David Burns and Austin Young, the artists behind Fallen Fruit, explore and transform places and narrative histories at the intersections of public and private spaces. They say they find inspiration from the information people leave behind.
Upon arriving to Kentucky, Burns and Young began raiding the shelves of the University of Louisville archives, the public libraries, the Carnegie Art and History Center, as well personal archives.
"We met this guy, David Williams, who has this incredible collection of photos from 1970 through the '90s, and he basically kept all his lovers and friends in different boxes by year,” Young says.
As he and Burns began sifting through the boxes, a story unfolded.
“And those kinds of stories come together -- what we actually loosely call 'history,'” Burns says. “It is not one person’s view, it is a lot of people’s lives that make something historic.”
Many of Williams’ photos made it into the space, alongside images of notable citizens including Henrietta Bingham, David Williams and Stephen Irwin.
However, not all the culture represented in “The Practices of Everyday Life” is meant to be celebrated.
For example, the red dogwood blooms seen in the main dining room’s wallpaper pattern reference a Cherokee creationist myth, while the framed artworks hanging in the space represent the pre-contact culture of the region prior to 18th century European settlement. Taxidermy bison busts hang near the restaurant windows -- a reference to the erasure of Native American heritage.

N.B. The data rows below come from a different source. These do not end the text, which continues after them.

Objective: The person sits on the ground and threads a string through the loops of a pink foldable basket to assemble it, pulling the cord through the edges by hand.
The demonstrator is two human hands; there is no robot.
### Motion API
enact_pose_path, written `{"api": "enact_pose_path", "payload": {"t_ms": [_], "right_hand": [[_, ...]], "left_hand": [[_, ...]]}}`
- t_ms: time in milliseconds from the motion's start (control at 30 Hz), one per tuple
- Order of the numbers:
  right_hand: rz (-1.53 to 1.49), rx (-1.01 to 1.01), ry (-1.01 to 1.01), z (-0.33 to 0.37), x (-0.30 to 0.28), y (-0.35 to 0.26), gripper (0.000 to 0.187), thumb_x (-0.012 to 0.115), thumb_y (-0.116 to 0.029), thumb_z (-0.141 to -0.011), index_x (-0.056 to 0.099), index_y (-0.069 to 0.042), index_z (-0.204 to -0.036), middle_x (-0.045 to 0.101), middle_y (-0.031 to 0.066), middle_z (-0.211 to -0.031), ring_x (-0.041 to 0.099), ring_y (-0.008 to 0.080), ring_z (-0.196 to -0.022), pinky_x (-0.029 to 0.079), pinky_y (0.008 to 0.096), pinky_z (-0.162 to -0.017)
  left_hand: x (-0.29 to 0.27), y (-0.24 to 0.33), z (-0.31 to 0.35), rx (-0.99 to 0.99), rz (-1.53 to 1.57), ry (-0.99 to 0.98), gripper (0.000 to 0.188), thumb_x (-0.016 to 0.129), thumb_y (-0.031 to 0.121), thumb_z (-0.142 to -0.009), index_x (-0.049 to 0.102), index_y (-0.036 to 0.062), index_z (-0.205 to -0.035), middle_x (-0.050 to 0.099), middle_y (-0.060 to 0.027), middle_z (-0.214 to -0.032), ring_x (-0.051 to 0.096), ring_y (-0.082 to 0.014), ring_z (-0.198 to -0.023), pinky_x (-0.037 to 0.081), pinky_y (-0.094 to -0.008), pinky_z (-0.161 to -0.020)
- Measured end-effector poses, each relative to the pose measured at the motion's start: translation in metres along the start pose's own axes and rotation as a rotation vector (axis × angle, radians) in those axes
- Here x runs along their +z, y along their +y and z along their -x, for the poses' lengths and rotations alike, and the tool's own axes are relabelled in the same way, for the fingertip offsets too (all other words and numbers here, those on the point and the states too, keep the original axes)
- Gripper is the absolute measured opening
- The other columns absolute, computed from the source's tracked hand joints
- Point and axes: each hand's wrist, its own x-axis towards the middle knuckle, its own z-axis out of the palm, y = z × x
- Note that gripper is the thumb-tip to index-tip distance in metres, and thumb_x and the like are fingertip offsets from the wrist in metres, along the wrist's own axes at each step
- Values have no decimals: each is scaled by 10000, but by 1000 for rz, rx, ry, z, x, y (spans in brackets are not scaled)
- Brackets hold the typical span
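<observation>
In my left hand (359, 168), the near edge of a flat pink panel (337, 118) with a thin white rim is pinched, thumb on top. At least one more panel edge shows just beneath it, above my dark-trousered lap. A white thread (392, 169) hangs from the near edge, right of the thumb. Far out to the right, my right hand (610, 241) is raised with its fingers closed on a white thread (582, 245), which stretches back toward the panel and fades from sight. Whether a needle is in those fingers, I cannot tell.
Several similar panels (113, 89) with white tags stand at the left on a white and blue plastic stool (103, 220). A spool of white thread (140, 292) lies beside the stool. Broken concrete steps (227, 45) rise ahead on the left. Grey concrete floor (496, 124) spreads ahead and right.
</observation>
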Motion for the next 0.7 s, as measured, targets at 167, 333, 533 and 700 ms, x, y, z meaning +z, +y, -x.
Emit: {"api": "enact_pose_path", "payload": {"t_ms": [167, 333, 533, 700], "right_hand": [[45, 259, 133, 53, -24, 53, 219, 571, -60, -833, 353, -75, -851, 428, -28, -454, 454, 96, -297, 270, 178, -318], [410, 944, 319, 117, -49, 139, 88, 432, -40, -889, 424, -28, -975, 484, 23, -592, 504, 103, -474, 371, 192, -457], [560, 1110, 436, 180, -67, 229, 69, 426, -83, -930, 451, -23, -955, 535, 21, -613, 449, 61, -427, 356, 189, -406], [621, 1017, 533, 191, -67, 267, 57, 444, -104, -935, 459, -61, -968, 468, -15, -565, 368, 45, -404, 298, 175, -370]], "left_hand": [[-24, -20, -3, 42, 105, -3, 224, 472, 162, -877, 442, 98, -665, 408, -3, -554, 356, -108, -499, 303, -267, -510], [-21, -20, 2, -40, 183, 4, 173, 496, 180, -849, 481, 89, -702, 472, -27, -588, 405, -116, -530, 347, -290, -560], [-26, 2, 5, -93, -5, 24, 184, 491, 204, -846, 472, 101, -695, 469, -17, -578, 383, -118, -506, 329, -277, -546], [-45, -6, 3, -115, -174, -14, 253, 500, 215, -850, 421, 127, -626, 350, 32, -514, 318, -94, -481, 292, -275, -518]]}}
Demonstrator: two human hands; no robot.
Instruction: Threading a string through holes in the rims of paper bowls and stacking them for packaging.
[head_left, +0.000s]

“I think it’s important to recognize all facets of a history of a place,” 21c Museum Director Alice Gray Stites says. “It plays into that theme of the public.”
The concept of "public" is an idea that Burns says the duo explores fully throughout this installation.
“What is interesting about the work here is that we really got to think about how there are so many different kinds of public who share a street or share a sidewalk, or a moment in history or a context," he says.
“The Practices of Everyday Life” is free and open to the public. It will be on display at Proof on Main through 2018.